L'UE pronta a fare degli enti locali le capitali europee per l'inclusione e la diversità

Tempo fino al 15 febbraio per partecipare. Il premio, targa e promozione del territorio, riguarda le realtà da meno di 50mila abitanti e quelle da oltre 50mila abitanti. Dalli: "Vogliamo che i vincitori siano di ispirazione per gli altri"

Bruxelles – Sostenibilità non è solo rispetto dell’ambiente, è anche rispetto per gli altri. La Commissione europea lancia il premio volto a misurare il grado di socialità delle città. Il 2022 marcherà l’avvio del programma per la ‘Capitale europea per l’inclusione e la diversità‘. La prima edizione di questa iniziativa distingue i centri urbani da meno di 50mila abitanti e quelli con più di 50mila abitanti. Possono dunque esistere due diversi tipi di categorie di modelli di integrazione, e ognuno ha tempo per partecipare fino al 15 febbraio sull’apposito portale.

In palio non ci sono soldi, ma la possibilità di mostrare agli altri la via del vivere insieme, nel rispetto del motto dell’Unione europea – “Uniti nella diversità” – che sintetizza la natura del progetto di integrazione. “Non ci sono premi in denaro per i vincitori”, precisano a Bruxelles.Tutti i vincitori riceveranno comunque premi simbolici”, come un trofeo fisico e diplomi personalizzati con cornice. Oltre a ciò alla capitale europea per l’inclusione e la diversità verrà fornito un logo elettronico per promuovere il loro status di città vincitrice. I vincitori del Gold Award saranno inoltre promossi attraverso brevi video speciali in inglese sul sito web del Premio e nelle attività di promozione post-evento su varie piattaforme di social media dei servizi della Commissione Europea.

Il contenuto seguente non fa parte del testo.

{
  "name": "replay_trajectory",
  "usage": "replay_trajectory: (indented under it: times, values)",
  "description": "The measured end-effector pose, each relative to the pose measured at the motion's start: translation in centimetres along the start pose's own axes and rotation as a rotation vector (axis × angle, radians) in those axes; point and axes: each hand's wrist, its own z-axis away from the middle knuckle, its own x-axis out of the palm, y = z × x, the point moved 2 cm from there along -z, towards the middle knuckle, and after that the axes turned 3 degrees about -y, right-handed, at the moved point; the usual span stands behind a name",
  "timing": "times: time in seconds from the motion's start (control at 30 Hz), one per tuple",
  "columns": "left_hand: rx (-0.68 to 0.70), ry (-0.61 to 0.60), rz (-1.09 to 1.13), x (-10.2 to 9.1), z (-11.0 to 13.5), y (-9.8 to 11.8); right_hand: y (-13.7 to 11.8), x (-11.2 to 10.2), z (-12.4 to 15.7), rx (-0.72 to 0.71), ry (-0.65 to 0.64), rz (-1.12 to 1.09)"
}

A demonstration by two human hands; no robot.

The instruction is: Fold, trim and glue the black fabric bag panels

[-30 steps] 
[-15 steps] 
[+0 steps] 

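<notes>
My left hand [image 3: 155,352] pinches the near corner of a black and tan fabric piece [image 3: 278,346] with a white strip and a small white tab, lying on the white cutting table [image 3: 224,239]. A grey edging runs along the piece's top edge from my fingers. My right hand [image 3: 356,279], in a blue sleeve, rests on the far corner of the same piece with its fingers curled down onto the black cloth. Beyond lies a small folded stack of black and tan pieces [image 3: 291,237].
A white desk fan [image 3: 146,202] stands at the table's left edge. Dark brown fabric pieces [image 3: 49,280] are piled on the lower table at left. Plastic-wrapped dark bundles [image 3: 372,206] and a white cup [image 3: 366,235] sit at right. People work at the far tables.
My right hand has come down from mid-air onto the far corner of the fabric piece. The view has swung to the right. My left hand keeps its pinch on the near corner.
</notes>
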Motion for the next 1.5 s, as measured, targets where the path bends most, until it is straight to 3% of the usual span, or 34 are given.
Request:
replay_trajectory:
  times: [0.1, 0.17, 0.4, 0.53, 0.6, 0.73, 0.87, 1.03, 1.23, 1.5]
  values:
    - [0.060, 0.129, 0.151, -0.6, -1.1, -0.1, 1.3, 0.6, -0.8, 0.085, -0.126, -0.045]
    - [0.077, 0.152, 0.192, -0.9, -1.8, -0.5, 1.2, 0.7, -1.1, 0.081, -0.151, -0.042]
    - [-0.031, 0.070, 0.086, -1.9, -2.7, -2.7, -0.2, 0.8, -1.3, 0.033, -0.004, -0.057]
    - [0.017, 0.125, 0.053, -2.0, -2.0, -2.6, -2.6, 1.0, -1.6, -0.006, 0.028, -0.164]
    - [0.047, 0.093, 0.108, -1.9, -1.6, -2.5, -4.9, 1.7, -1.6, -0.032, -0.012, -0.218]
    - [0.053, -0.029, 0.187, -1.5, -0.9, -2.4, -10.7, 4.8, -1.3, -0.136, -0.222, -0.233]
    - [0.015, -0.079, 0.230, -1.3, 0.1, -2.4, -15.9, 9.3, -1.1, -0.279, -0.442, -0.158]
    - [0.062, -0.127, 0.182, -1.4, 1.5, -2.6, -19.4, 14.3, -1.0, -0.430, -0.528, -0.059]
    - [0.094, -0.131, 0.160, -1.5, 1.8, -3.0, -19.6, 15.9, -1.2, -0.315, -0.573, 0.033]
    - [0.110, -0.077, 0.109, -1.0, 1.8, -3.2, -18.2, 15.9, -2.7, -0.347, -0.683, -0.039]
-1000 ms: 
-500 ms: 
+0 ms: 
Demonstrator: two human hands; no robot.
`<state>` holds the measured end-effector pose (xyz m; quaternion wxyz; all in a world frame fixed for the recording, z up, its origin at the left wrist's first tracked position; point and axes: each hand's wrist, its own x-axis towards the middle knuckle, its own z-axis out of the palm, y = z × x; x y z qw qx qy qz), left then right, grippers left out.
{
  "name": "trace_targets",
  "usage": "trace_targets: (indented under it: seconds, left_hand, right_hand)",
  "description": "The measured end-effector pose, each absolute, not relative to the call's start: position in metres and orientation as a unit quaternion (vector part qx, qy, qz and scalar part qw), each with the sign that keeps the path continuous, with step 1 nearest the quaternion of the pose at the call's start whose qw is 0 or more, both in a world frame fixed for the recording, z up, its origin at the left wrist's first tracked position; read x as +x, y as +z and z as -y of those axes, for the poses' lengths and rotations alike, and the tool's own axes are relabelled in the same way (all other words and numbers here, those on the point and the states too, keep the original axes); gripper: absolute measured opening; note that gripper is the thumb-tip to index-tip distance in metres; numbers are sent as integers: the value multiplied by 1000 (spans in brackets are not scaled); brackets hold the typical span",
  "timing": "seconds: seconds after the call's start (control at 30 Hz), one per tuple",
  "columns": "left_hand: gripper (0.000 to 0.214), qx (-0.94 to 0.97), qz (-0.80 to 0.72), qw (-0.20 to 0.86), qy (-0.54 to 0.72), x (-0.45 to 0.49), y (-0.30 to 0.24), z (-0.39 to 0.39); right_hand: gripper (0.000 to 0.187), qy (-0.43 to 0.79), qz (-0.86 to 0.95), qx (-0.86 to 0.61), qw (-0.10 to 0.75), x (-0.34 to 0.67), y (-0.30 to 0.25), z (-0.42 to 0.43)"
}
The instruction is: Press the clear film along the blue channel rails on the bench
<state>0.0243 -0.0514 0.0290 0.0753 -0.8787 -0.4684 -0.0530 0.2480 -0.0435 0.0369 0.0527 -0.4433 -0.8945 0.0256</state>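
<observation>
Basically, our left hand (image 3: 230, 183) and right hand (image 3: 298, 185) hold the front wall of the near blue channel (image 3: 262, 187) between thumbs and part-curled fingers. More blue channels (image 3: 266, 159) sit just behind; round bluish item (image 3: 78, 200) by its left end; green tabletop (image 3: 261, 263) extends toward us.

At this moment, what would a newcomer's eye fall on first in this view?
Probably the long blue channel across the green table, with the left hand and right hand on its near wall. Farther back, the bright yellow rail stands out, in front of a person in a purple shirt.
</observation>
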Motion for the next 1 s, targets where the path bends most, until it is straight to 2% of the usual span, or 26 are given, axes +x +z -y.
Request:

Per ottenere marchio e promozione sono necessarie iniziative di diversità e inclusione che affrontano tutti i motivi di discriminazione (sesso, razza o origine etnica, religione o convinzioni personali, disabilità, età o orientamento sessuale) e intersezionalità. Si tratta di programmi rivolti a chi già si trova sul territorio e a chi arriverà, visto il fenomeno migratorio in atto. “Tali iniziative potrebbero essere già state attuate o essere in fase di attuazione”, precisa l’istituzione comunitaria. Dunque non serviranno necessariamente progetti nuovi, ma potrebbero bastare quelli già cantierati e finanziati.

“Con i premi Inclusion and Diversity, il lavoro eccezionale svolto dalle comunità e le città saranno riconosciute ed evidenziate come fonte di ispirazione per gli altri”, sottolinea inea Helena Dalli, commissaria per l’Uguaglianza. “Città e comunità locali contribuiscono a promuovere il senso di appartenenza e la condivisione di valori comuni. Laddove la diversità è una priorità, è anche fonte di ricchezza e innovazione”.